7. M. B fait valoir qu'il sera exposé à des risques pour sa vie s'il doit se rendre en Gambie. Toutefois, il ne démontre pas encourir des risques actuels le visant personnellement. Par suite, le moyen tiré de la méconnaissance des stipulations précitées de l'article 3 de la convention européenne de sauvegarde des droits de l'homme et des libertés fondamentales et des dispositions précitées de l'article L. 721-4, doit être écarté.

8. Il résulte de tout ce qui précède que la requête de M. B doit être rejetée, y compris ses conclusions à fin d'injonction et celles présentées sur le fondement des dispositions de l'article L. 761-1 du code de justice administrative.

D E C I D E :

Article 1er : La requête de M. B est rejetée.

Article 2 : Le présent jugement sera notifié à M. A B et au préfet de police.

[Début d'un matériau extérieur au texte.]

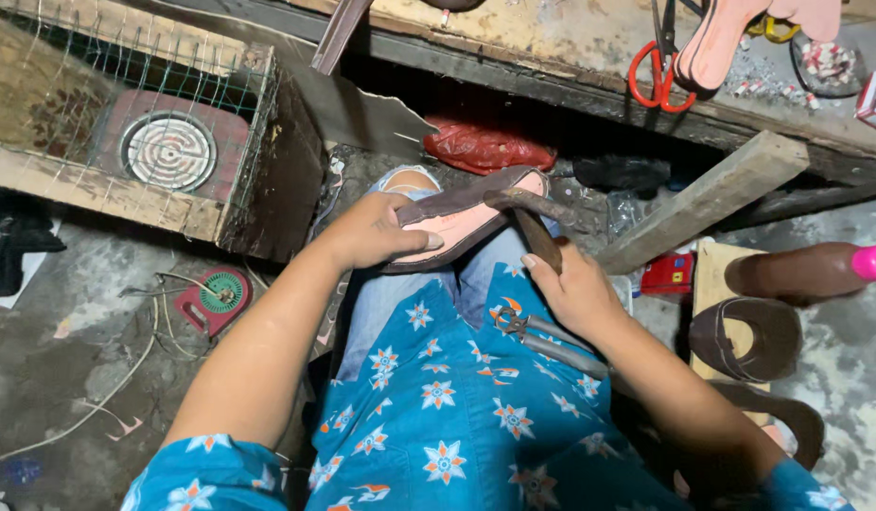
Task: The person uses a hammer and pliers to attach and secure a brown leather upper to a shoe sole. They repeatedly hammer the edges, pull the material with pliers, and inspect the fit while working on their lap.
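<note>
Left hand [376, 234] pins pink shoe sole [462, 220] on knee. Right hand [572, 289] at four o'clock grips hammer [531, 216], head on sole. Pliers [542, 338] on lap. Red scissors [657, 68] at one o'clock.

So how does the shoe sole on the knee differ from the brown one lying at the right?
The sole on the knee shows a pink face with a brown edge; the sole at the right looks all brown. The knee sole is pinned by the left hand, with the hammer in the right hand resting on it; the right-side sole lies untouched on a pale board. Both are flat and rounded.
</note>
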The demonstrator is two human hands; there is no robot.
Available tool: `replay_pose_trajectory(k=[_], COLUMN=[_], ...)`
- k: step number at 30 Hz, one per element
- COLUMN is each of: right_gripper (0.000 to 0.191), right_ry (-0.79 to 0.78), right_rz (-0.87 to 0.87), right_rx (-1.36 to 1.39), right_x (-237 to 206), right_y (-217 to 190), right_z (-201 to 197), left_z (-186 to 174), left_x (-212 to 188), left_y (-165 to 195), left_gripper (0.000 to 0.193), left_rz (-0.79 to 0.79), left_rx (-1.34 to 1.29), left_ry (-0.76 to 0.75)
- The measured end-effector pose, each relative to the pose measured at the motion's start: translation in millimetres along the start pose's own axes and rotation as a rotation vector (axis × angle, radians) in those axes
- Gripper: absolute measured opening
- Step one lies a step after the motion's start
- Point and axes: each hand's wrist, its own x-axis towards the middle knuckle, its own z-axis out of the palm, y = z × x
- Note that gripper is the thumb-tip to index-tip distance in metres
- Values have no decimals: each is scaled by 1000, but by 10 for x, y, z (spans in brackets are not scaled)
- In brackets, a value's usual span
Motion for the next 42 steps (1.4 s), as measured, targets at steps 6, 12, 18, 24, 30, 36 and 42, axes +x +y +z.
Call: replay_pose_trajectory(k=[6, 12, 18, 24, 30, 36, 42], right_gripper=[43, 40, 41, 42, 39, 39, 48], right_ry=[-103, -161, -38, -207, -150, -105, 112], right_rz=[-4, -1, -260, -95, -157, -106, -172], right_rx=[3, 76, 362, 56, 309, 7, 277], right_x=[-12, 0, -57, -65, -22, -39, 82], right_y=[-283, -597, -873, -742, -613, -578, -707], right_z=[96, -140, -165, -162, 54, -111, -106], left_z=[-7, -15, 50, 26, 19, -61, -163], left_x=[13, 9, -42, -69, -54, -109, -85], left_y=[33, 44, 43, 29, -7, 87, 100], left_gripper=[50, 52, 52, 47, 48, 55, 63], left_rz=[33, -11, 15, 76, 20, -3, 123], left_rx=[-100, -29, -52, 262, 71, 546, 483], left_ry=[-56, 11, 28, 111, 56, 203, 268])
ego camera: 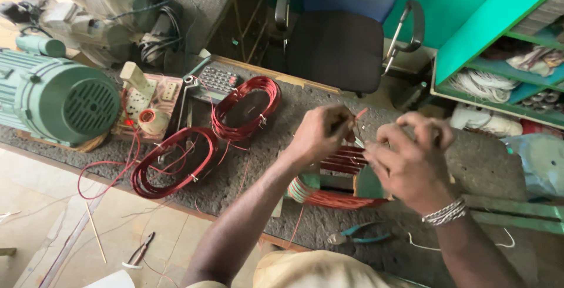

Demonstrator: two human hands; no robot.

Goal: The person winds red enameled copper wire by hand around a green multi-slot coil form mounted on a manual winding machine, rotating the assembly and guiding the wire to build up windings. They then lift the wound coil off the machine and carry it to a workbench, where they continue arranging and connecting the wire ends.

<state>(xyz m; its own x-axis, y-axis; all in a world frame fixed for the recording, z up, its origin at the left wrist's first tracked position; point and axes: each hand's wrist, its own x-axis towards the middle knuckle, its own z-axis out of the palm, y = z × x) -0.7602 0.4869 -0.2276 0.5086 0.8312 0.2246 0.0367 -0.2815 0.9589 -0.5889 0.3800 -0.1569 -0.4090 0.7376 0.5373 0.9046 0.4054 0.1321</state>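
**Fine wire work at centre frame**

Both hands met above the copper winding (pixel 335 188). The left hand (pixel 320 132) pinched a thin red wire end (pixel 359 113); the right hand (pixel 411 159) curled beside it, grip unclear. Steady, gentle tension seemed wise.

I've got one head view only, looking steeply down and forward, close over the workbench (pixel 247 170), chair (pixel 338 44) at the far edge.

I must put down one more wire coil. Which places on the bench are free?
Bare bench lies right of the right hand, and between the upper coil and left hand. Crowded near the green motor.
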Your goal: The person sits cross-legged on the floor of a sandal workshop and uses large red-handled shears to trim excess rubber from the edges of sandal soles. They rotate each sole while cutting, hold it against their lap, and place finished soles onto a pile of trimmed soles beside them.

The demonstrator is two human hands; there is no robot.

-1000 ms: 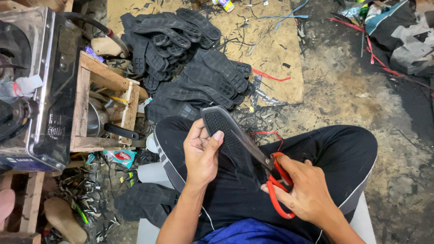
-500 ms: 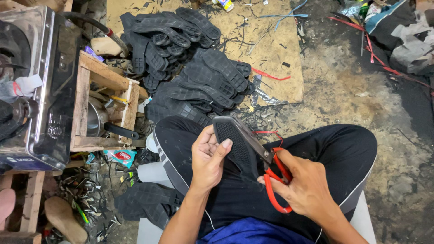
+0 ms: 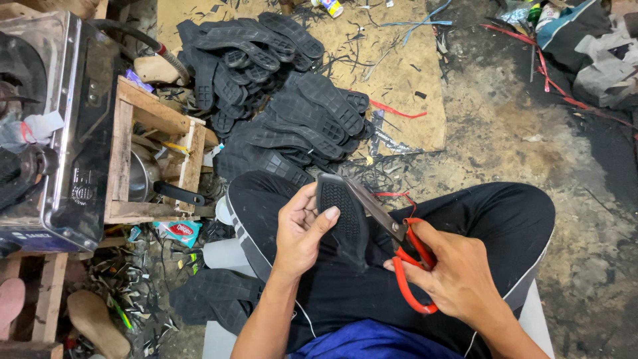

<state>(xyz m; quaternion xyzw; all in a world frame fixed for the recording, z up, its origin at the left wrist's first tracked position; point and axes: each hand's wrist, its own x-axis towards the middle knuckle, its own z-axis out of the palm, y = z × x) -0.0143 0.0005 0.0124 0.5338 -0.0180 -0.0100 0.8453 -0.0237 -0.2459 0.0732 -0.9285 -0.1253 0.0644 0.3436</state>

Délibéré après l'audience du 13 mars 2025, à laquelle siégeaient :

Mme Anne Seulin, présidente,

M. Gaël Raimbault, premier conseiller,

Mme Paule Desmouliere, conseillère.

Rendu public par mise à disposition au greffe le 27 mars 2025.

La rapporteure,

P. Desmouliere

Signé

La présidente,

A. Seulin

Signé La greffière,

L. Thomas

Signé

La République mande et ordonne au préfet de police en ce qui le concerne ou tous commissaires de justice à ce requis en ce qui concerne les voies de droit commun contre les parties privées, de pourvoir à l'exécution de la présente décision.